* **Supplied data**
--
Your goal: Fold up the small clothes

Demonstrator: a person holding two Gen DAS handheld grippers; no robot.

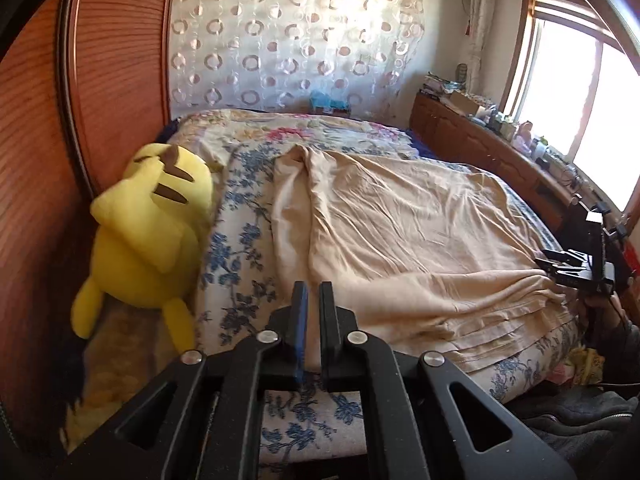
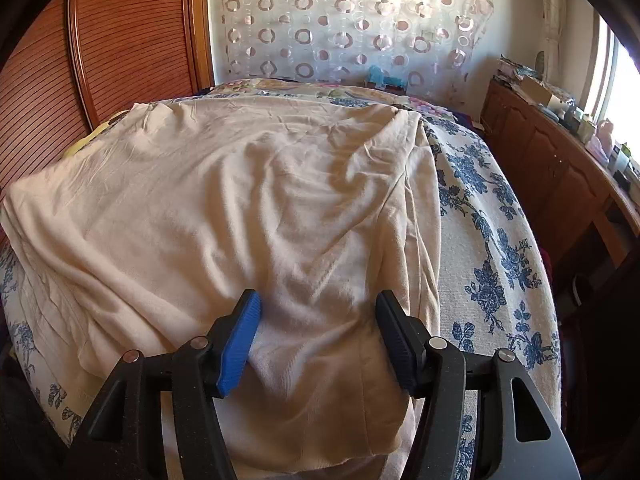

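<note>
A beige garment [image 1: 400, 220] lies spread and wrinkled on the bed, with a long fold running down its left part. My left gripper [image 1: 314, 292] is shut, its fingers almost touching above the garment's near left edge, and I see nothing held between them. At the garment's right corner my right gripper [image 1: 568, 272] rests low on the fabric. In the right wrist view the right gripper [image 2: 318, 296] is open, its jaws standing wide on either side of the garment's [image 2: 240, 200] near hem, which bulges up between them. The pads do not press on it.
A yellow plush toy [image 1: 152, 216] leans against the wooden headboard panel [image 1: 100, 80] on the left. A blue-flowered bedspread [image 2: 492, 260] covers the bed. A cluttered wooden cabinet [image 1: 480, 140] runs under the bright window on the right. A patterned curtain hangs behind.
</note>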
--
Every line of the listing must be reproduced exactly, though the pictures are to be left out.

* **Answer for this exercise**
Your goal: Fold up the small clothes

Demonstrator: a person holding two Gen DAS handheld grippers; no robot.


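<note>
A beige garment [image 1: 400, 220] lies spread and wrinkled on the bed, with a long fold running down its left part. My left gripper [image 1: 314, 292] is shut, its fingers almost touching above the garment's near left edge, and I see nothing held between them. At the garment's right corner my right gripper [image 1: 568, 272] rests low on the fabric. In the right wrist view the right gripper [image 2: 318, 296] is open, its jaws standing wide on either side of the garment's [image 2: 240, 200] near hem, which bulges up between them. The pads do not press on it.
A yellow plush toy [image 1: 152, 216] leans against the wooden headboard panel [image 1: 100, 80] on the left. A blue-flowered bedspread [image 2: 492, 260] covers the bed. A cluttered wooden cabinet [image 1: 480, 140] runs under the bright window on the right. A patterned curtain hangs behind.
</note>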

The output requires no further additions.